Cellular Dynamics International (CDI) has been awarded a $1.2 million contract from the National Eye Institute (NEI), a division of the National Institutes of Health (NIH), to manufacture clinically compatible induced pluripotent stem cells (iPSCs) and iPSC-derived human retinal pigment epithelial (RPE) cells. These cells will be manufactured from individuals suffering from dry age-related macular degeneration (AMD) and will be used for IND-enabling studies.
CDI will reprogram skin and blood samples from individuals with AMD to create clinically compatible, autologous iPSCs. These cells are intended to reduce the risk of transplant rejection. Researchers at NEI will use the RPE cells that CDI manufactures for preclinical studies in preparation for a clinical trial that will test these cells in patients with dry AMD.
“CDI has a unique ability to consistently manufacture large numbers of iPSCs and human cells to very tight specifications, including under cGMP conditions. CDI’s reprogramming platform enables us to develop autologous iPSC-based therapies, which would be a first in the U.S. We look forward to working with the NEI to successfully complete this work and progress through Phase I clinical development,” Chris Parker, chief commercial officer of CDI, said in a statement.

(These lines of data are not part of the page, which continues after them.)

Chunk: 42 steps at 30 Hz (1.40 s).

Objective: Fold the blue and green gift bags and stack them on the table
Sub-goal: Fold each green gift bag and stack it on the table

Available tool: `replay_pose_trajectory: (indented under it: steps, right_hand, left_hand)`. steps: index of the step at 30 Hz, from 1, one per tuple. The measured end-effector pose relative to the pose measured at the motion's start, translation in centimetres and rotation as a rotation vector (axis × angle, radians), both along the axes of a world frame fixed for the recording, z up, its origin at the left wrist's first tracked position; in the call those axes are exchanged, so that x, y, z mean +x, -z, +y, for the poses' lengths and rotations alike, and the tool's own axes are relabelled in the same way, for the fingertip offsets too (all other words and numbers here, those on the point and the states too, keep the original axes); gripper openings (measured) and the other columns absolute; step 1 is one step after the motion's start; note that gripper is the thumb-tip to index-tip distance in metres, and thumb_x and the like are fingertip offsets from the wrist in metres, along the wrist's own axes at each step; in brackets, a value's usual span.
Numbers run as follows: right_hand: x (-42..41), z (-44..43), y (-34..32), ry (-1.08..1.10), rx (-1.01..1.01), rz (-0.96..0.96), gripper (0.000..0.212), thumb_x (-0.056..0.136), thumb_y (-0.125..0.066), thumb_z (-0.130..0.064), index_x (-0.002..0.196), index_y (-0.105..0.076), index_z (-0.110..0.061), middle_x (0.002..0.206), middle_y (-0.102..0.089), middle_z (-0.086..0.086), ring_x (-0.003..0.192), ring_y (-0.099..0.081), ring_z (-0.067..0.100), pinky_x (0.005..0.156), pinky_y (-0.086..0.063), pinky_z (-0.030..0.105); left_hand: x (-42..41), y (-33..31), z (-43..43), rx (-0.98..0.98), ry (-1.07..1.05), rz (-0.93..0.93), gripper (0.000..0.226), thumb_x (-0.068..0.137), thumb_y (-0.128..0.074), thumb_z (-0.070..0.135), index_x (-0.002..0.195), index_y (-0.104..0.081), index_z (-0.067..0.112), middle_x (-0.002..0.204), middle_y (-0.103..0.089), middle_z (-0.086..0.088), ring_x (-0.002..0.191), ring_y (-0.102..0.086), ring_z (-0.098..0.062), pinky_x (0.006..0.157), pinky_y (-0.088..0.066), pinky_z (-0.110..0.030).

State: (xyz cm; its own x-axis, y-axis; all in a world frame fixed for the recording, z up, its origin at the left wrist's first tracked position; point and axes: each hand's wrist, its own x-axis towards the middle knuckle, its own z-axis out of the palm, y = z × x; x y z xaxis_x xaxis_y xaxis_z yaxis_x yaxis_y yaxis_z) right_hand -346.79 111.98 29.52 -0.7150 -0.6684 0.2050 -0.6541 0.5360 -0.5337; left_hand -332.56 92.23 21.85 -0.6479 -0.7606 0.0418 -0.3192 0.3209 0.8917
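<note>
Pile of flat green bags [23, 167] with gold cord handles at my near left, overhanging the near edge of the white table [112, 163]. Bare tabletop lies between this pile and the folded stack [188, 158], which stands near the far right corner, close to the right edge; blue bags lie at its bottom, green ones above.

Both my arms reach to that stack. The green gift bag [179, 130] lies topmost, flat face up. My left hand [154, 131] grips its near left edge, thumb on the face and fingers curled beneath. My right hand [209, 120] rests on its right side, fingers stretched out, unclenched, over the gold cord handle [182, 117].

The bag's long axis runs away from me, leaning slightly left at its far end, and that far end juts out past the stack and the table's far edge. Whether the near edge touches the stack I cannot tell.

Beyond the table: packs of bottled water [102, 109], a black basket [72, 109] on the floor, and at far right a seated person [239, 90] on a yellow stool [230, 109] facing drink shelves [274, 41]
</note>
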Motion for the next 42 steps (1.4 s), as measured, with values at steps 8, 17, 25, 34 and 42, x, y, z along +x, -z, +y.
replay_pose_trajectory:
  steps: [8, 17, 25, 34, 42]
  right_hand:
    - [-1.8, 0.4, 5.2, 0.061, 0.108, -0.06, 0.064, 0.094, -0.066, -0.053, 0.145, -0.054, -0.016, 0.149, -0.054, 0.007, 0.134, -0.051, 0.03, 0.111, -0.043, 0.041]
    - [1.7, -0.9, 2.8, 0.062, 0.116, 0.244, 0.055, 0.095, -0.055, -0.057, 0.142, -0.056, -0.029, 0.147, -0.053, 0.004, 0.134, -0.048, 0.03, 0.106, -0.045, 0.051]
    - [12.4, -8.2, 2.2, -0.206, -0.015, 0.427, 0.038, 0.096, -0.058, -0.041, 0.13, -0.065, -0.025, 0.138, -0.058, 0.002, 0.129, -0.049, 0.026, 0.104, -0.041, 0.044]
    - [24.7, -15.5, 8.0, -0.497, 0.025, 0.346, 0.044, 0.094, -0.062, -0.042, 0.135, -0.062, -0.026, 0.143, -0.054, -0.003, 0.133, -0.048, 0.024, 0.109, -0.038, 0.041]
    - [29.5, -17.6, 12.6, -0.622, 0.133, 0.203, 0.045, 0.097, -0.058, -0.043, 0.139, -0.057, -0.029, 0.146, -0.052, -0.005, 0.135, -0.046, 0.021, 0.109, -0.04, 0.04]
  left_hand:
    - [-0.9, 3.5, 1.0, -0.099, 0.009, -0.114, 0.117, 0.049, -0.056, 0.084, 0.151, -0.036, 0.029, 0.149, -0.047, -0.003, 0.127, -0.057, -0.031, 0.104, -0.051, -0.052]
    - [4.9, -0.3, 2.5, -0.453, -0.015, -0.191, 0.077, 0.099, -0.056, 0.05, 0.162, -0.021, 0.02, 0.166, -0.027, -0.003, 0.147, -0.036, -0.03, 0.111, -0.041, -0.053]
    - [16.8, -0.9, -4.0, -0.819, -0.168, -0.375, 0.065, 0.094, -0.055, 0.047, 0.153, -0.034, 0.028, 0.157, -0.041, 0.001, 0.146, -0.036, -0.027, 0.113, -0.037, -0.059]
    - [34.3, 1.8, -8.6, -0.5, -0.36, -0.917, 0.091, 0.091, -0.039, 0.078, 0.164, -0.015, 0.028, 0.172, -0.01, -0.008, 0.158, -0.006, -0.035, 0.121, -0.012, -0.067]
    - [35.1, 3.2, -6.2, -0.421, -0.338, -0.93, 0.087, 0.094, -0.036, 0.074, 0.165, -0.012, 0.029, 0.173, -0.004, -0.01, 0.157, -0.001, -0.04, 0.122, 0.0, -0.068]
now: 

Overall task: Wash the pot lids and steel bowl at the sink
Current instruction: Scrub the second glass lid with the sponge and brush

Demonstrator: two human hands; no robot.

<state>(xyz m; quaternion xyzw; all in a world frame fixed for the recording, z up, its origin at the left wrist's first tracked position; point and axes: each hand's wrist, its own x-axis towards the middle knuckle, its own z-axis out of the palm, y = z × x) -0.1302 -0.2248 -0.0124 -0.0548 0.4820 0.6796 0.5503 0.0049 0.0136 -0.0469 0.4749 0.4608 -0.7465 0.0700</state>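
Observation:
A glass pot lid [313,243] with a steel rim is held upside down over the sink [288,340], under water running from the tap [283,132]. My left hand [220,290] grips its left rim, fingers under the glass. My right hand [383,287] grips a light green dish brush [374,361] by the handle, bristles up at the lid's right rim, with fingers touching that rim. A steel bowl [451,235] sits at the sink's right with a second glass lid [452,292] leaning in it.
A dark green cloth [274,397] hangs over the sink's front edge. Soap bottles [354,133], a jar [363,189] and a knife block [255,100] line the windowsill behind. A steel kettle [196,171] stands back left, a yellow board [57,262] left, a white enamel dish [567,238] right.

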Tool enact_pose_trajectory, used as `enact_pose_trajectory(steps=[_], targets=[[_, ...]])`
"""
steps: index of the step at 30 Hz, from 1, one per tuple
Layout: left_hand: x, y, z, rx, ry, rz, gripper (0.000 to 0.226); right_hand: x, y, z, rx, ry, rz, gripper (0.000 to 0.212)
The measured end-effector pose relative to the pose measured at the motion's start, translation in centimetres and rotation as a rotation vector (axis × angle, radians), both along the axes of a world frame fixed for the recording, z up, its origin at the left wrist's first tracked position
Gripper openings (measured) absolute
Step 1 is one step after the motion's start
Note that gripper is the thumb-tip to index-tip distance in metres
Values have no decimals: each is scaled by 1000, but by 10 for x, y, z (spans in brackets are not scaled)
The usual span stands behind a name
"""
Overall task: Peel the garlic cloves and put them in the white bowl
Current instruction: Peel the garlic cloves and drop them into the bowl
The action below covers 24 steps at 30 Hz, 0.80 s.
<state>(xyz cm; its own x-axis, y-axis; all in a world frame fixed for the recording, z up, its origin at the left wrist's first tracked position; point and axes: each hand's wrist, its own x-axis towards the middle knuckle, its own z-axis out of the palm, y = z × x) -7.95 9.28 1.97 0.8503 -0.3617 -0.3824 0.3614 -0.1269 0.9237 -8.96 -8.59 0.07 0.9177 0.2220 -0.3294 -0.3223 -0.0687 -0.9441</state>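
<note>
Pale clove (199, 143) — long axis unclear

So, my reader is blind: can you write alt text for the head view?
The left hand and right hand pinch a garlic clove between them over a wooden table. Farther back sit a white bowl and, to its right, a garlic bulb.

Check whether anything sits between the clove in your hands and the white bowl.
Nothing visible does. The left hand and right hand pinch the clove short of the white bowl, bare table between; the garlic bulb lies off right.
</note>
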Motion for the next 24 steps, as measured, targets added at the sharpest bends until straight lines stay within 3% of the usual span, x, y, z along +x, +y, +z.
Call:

Two months ago, CDI received Patent No. 8,815,585 covering the automated production of human pluripotent stem cells, including iPSCs. At the time, Bob Palay, CEO of CDI, was quoted as saying, “We believe that automation is critical to both large-scale manufacture of human stem cells and differentiated cell types, and their application, especially in cellular therapeutics. The issuance of this patent helps assure our customers that CDI will be able to provide them access to manufactured human cells in the quantity, quality, purity and diversity that meets their drug discovery, stem cell banking and cell therapy research and development needs.”